Published in the Journal of the American College of Cardiology, the University of Sydney-led collaboration with the Norwegian School of Sport Sciences, Norwegian Institute of Public Health and the UK’s Loughborough University examined the health consequences associated with sitting, reports Xinhua news agency.
By statistically modelling physical activity and sitting against the death records of nearly 150,000 study participants aged 45 years and over, the study found “physical activity is particularly important for people who sit a lot”.
“Reducing sitting would be a good start but is not enough,” lead author Professor Emmanuel Stamatakis, from the University of Sydney’s School of Public Health said.
“In our study, sitting time was associated consistently with both overall premature mortality and cardiovascular disease mortality in the least physically active groups – those doing under 150 minutes of moderate to vigorous intensity physical activity per week.
“But one hour of physical activity per day is not necessary.
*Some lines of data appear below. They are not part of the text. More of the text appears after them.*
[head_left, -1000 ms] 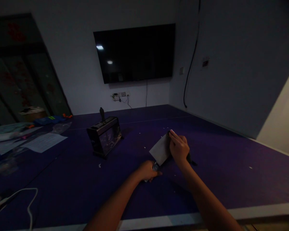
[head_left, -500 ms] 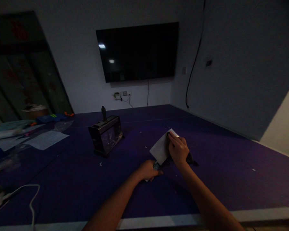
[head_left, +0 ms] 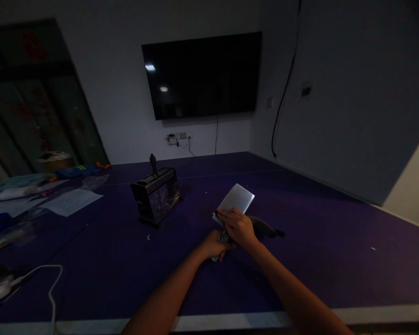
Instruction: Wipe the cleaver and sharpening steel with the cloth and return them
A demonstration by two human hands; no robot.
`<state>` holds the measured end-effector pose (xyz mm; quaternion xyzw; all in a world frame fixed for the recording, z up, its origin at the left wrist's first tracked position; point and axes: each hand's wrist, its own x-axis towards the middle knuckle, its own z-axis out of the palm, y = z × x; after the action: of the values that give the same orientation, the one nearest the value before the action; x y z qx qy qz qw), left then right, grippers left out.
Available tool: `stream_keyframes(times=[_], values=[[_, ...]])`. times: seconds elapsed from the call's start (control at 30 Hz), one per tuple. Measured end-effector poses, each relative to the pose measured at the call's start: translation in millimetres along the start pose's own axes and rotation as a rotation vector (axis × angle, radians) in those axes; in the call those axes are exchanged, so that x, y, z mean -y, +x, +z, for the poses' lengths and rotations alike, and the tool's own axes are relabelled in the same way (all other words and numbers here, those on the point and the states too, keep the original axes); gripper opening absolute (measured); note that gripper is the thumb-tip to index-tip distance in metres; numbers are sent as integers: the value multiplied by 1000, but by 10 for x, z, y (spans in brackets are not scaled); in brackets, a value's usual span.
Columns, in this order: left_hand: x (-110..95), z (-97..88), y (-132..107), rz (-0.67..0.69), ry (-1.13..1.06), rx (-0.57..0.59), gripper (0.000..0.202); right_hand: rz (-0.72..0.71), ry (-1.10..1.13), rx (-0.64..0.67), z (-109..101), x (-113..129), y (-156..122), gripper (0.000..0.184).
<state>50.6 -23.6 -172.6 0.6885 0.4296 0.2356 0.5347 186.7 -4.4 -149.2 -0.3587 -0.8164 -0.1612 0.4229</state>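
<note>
A wide, flat, pale rectangular piece (head_left: pixel 236 199), shaped like a cleaver blade, stands tilted above the table. At its lower end, my left hand (head_left: pixel 213 244) is closed around a grey patterned thing (head_left: pixel 225 237), mostly hidden by the fingers. My right hand (head_left: pixel 238 226) presses across the lower part of the pale piece, fingers closed together; a small dark thing (head_left: pixel 217 213) shows at the fingertips, too dim to name. Behind my right wrist lies a dark elongated thing (head_left: pixel 265 228) with a narrow end. Left of my hands stands a black knife block (head_left: pixel 157 195) with one black handle (head_left: pixel 153 164) rising from it.
The purple tabletop (head_left: pixel 317 242) has white scraps (head_left: pixel 148 237) on it. Papers (head_left: pixel 73 201), plastic wrapping and cloth lie to the left. A white cable (head_left: pixel 52 288) runs near the front left edge. A dark television (head_left: pixel 202 77) hangs on the wall.
My right hand has slid left and down over the pale piece, uncovering its upper part. The left hand keeps its grip. The view has shifted slightly.
</note>
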Motion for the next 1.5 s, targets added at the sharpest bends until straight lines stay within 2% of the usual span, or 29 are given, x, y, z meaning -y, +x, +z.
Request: stream_keyframes(times=[0.13,0.37,0.6,0.8,0.97,1.13,1.33,1.5], values=[[6,-10,1,44,-58,0,41,-35,58,62,35,11,-6,39],[-1,-42,-15,3,-130,-68,47,-53,80,167,24,28,8,42],[18,-59,-18,-2,-186,-98,48,-9,59,130,-7,-55,11,36],[24,-37,-23,-22,-166,-81,41,119,-38,-11,-54,-215,-2,35],[-12,-41,-31,-43,-69,0,39,310,-170,-203,-137,-398,-24,35],[-40,-43,-41,-32,65,79,36,417,-250,-332,-221,-532,-58,34],[-48,-26,-43,-39,262,66,26,435,-314,-497,-291,-604,-81,36],[-66,3,-64,-56,281,10,26,410,-322,-482,-298,-589,-75,35]])
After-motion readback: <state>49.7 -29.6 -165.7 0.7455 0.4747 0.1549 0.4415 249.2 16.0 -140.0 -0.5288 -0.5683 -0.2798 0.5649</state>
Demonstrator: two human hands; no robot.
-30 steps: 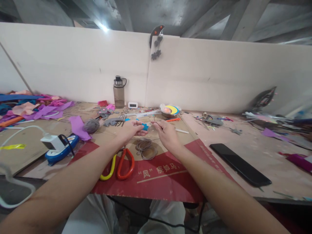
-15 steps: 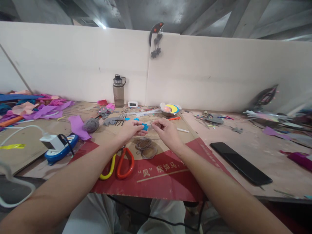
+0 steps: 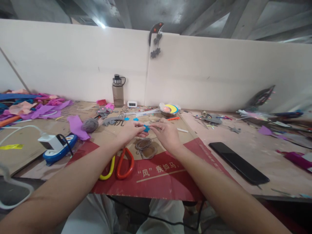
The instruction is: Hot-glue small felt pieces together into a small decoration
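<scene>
Between the fingers of my left hand (image 3: 131, 132) is a small blue star- or flower-shaped cutout (image 3: 146, 128). My right hand (image 3: 167, 133) is closed in a pinch at the cutout's right edge; whatever its fingertips hold is too small to make out. Just below both hands lies a loose coil of grey yarn (image 3: 148, 152) on the cardboard sheet (image 3: 168, 182). Scissors with one red and one yellow handle (image 3: 125, 165) rest nearer to me, their blades hidden under my left forearm. Another blue cutout (image 3: 136, 119) lies behind my left hand.
At left are a ball of grey yarn (image 3: 90, 124), a purple felt strip (image 3: 77, 126) and a blue power strip (image 3: 59, 149) with a charger. A water bottle (image 3: 118, 92) and a bowl (image 3: 168, 111) stand at the back. A black phone (image 3: 239, 162) lies right.
My right hand has moved slightly left, and its fingertips now meet the blue cutout. The cutout has turned a little in my left fingers.
</scene>
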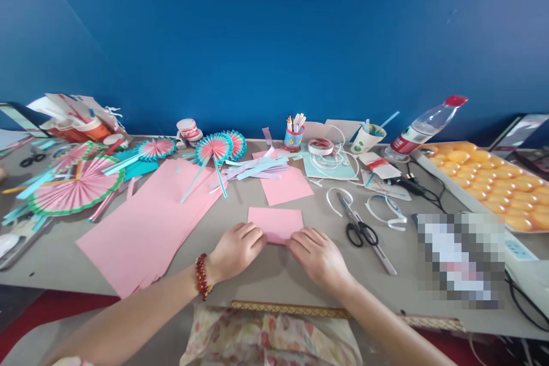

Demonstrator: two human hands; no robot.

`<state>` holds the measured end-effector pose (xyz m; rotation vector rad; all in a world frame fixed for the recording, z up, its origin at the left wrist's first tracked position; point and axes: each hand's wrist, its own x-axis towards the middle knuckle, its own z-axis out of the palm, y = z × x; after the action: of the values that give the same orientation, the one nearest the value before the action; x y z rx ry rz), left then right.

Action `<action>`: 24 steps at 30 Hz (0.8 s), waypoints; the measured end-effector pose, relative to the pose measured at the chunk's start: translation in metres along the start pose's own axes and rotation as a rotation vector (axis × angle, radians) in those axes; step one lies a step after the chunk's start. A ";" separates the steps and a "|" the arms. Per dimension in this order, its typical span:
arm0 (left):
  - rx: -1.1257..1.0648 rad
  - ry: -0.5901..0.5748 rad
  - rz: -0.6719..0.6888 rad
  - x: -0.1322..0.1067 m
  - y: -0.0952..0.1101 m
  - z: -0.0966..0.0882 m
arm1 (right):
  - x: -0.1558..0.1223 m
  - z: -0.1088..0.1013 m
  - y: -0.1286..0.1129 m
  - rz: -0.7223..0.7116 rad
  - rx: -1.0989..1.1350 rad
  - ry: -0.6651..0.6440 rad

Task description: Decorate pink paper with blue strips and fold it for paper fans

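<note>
A small pink sheet of paper (277,221) lies on the table in front of me, its near edge turned up in a narrow fold. My left hand (235,251), with a red bead bracelet (201,277) at the wrist, is closed on the sheet's near left corner. At the near right corner my right hand (319,257) grips the same sheet, fingers curled; both thumbs are mostly hidden. Another pink piece (286,186) lies just beyond it. Scissors with black handles (362,233) rest to the right of my right hand.
A stack of large pink sheets (150,223) spreads out on the left. Folded paper fans (79,186) lie beyond it. Paper strips (257,167), a roll of tape (321,147) and a tilted plastic bottle (422,128) stand toward the blue wall. An orange bumpy tray (484,177) is at right.
</note>
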<state>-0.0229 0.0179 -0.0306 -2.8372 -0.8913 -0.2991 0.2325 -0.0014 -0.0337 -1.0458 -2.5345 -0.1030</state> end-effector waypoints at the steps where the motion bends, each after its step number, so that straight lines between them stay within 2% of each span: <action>1: -0.012 -0.014 -0.009 -0.001 0.000 0.000 | 0.000 0.001 0.000 0.003 0.003 -0.014; 8: -0.152 -0.046 -0.135 -0.004 -0.004 0.002 | 0.002 0.005 0.004 0.080 0.020 -0.110; 14: -0.491 0.078 -0.314 0.002 -0.011 0.005 | 0.011 0.000 0.014 0.191 0.207 -0.156; 17: -0.599 0.099 -0.384 0.003 -0.015 0.006 | 0.016 0.000 0.020 0.256 0.318 -0.183; 21: -0.661 0.066 -0.449 0.005 -0.021 0.003 | 0.022 0.001 0.023 0.310 0.362 -0.223; 24: -0.718 -0.010 -0.434 0.009 -0.031 -0.001 | 0.025 0.001 0.023 0.325 0.333 -0.252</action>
<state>-0.0339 0.0471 -0.0247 -3.2092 -1.6912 -0.7991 0.2317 0.0317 -0.0264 -1.3767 -2.4332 0.5526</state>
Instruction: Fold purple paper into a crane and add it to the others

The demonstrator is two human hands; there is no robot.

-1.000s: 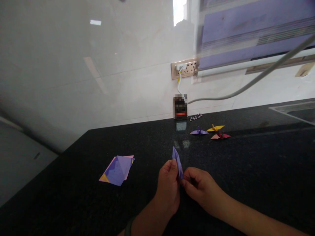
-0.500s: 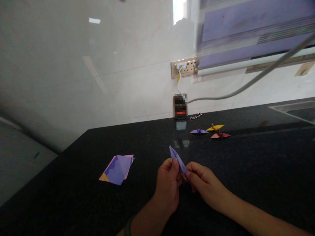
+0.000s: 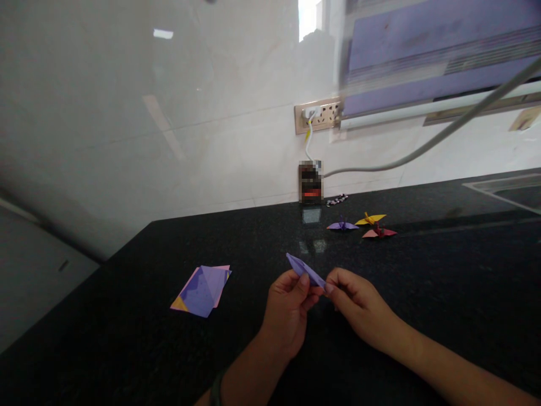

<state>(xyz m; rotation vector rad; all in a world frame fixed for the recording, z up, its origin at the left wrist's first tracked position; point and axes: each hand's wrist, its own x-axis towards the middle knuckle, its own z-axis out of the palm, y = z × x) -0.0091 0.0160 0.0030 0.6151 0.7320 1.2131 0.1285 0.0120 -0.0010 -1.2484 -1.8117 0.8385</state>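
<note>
Above the counter (image 3: 249,242), the left hand (image 3: 287,310) pinches the folded purple paper (image 3: 301,267) mid-length, the right hand (image 3: 359,304) its right tip. It's likely light and easily creased; hold folded edges gently.

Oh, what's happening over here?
A person holds a folded purple paper in both hands: the left hand grips around its middle, the right hand pinches its right end. On the dark counter, a purple crane, yellow crane and reddish crane sit farther back; coloured sheets lie to the left.
</note>
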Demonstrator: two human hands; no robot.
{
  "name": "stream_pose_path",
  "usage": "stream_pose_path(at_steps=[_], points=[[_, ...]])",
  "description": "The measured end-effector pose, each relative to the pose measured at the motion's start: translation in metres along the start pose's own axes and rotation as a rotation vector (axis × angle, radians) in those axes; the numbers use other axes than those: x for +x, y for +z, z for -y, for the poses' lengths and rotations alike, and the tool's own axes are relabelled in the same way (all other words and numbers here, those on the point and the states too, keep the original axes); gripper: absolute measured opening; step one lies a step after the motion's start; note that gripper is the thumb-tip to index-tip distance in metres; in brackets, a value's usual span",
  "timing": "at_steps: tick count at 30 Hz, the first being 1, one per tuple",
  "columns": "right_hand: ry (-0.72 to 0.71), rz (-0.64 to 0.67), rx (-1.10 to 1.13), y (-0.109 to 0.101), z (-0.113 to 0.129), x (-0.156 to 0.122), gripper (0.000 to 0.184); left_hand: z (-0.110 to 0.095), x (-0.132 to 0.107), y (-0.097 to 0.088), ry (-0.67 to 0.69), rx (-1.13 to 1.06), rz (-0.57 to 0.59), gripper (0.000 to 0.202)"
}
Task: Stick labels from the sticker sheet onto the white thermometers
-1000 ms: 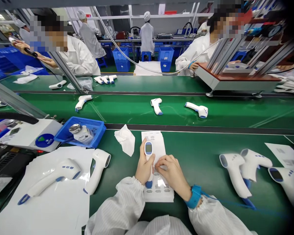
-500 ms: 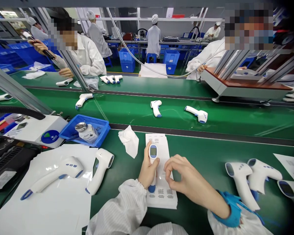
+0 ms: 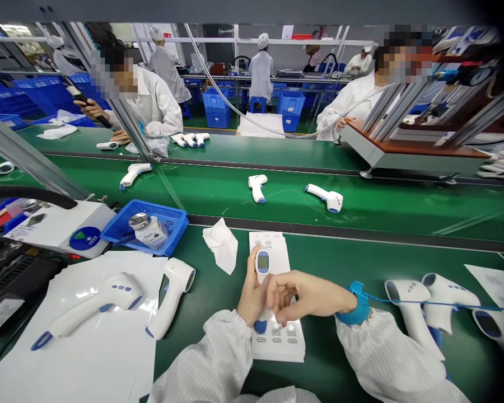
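Observation:
My left hand (image 3: 248,299) is wrapped round a white infrared thermometer (image 3: 263,262), its grey screen facing me and its blue-tipped handle end pointing towards me. Over the handle is my right hand (image 3: 304,294), its fingers curled and slightly blurred, close against the left thumb. Whatever it may pinch is hidden. Beneath both hands lies a stack of white printed sheets (image 3: 277,350). A crumpled white tissue (image 3: 220,245) rests beyond my left hand. A blue wrist strap (image 3: 355,305) with a cord circles my right wrist.
Two thermometers, one lying on white paper (image 3: 109,358), are at left; several more (image 3: 411,308) lie right. A blue tray (image 3: 178,224) holds a metal-topped bottle (image 3: 149,229). Ahead, a green conveyor belt (image 3: 210,190) carries thermometers. Co-workers in white sit across; a metal post (image 3: 126,117) rises left.
My right hand has moved left onto the thermometer's handle, while my left hand keeps its hold. Thermometers on the belt have shifted left. The co-worker at far left has lowered a dark handheld object.

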State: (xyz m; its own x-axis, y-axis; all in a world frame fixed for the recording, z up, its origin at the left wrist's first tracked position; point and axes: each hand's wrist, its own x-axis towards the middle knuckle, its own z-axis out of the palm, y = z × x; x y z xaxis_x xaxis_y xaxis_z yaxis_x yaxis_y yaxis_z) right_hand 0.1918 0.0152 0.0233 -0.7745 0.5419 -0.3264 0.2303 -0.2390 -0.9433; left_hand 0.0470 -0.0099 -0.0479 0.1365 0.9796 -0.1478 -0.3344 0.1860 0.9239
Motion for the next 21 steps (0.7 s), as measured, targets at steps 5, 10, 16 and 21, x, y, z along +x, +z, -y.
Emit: stream_pose_path(at_steps=[5,10,16,21], points=[[-0.180,-0.507,-0.347,0.001,-0.004,0.014,0.005,-0.002,0.000,0.001,-0.084,0.053,0.014,0.085],[-0.238,-0.690,-0.502,-0.006,-0.010,0.025,0.007,-0.006,-0.001,0.004,-0.106,0.103,-0.032,0.074],[-0.256,-0.710,-0.487,-0.010,-0.010,0.027,0.007,-0.002,0.000,0.002,-0.099,0.097,-0.015,0.075],[-0.283,-0.748,-0.533,-0.011,-0.010,0.027,0.006,0.007,0.001,-0.003,-0.058,0.097,0.010,0.071]])
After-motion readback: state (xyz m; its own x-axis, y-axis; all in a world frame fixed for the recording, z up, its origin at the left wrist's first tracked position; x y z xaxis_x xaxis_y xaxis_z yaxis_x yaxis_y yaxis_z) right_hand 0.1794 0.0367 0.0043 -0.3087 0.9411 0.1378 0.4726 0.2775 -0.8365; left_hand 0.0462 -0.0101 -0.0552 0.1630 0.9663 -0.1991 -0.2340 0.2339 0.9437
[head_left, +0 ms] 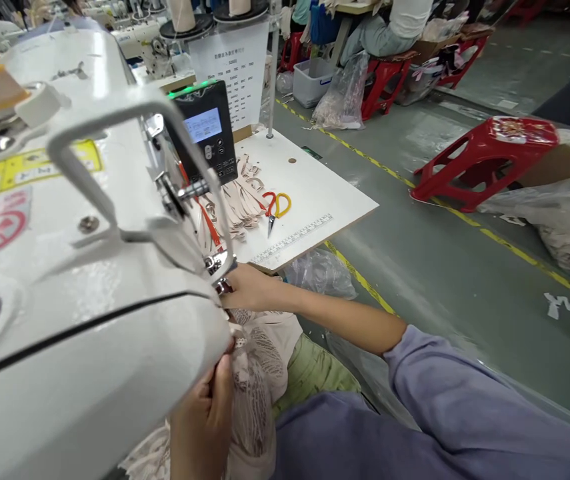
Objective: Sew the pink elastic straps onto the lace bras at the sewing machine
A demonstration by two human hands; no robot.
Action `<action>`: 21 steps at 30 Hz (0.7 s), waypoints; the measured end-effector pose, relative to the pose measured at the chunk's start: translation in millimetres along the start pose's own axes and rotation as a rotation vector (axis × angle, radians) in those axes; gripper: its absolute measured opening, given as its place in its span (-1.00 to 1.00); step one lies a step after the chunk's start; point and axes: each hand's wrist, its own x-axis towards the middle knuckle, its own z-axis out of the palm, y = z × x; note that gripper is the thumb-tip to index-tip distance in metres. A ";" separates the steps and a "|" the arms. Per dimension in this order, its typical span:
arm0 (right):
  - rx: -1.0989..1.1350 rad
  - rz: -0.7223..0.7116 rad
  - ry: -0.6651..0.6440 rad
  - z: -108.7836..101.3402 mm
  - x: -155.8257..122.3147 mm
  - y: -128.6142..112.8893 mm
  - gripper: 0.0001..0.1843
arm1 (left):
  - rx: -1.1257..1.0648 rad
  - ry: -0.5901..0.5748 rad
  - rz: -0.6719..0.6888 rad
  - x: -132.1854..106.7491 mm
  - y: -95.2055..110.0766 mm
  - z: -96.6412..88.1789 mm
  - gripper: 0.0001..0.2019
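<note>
My left hand is at the bottom of the view, closed on a piece of pale lace fabric that hangs over my lap. It sits right under the white head of the sewing machine. My right hand reaches in from the right, in a lilac sleeve, to the presser foot area. Its fingertips are hidden behind the machine head, so I cannot see whether they are open or closed.
A black control panel is fixed to the machine. On the white table lie red and yellow scissors and a pile of pale strips. A red stool lies tipped on the grey floor. Plastic bags and a seated person are beyond.
</note>
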 end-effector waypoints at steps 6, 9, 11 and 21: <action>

Meeting the Australian public health recommendation of 150 to 300 minutes per week — equivalent to around 20-40 minutes per day on average — appeared to eliminate sitting risks,” Stamatakis added.
With many public health professionals growing increasingly concerned about the health risks associated with sitting, Stamatakis hopes the findings of the study will act as a wake-up call to office workers leading sedentary lifestyles who don’t get enough exercise.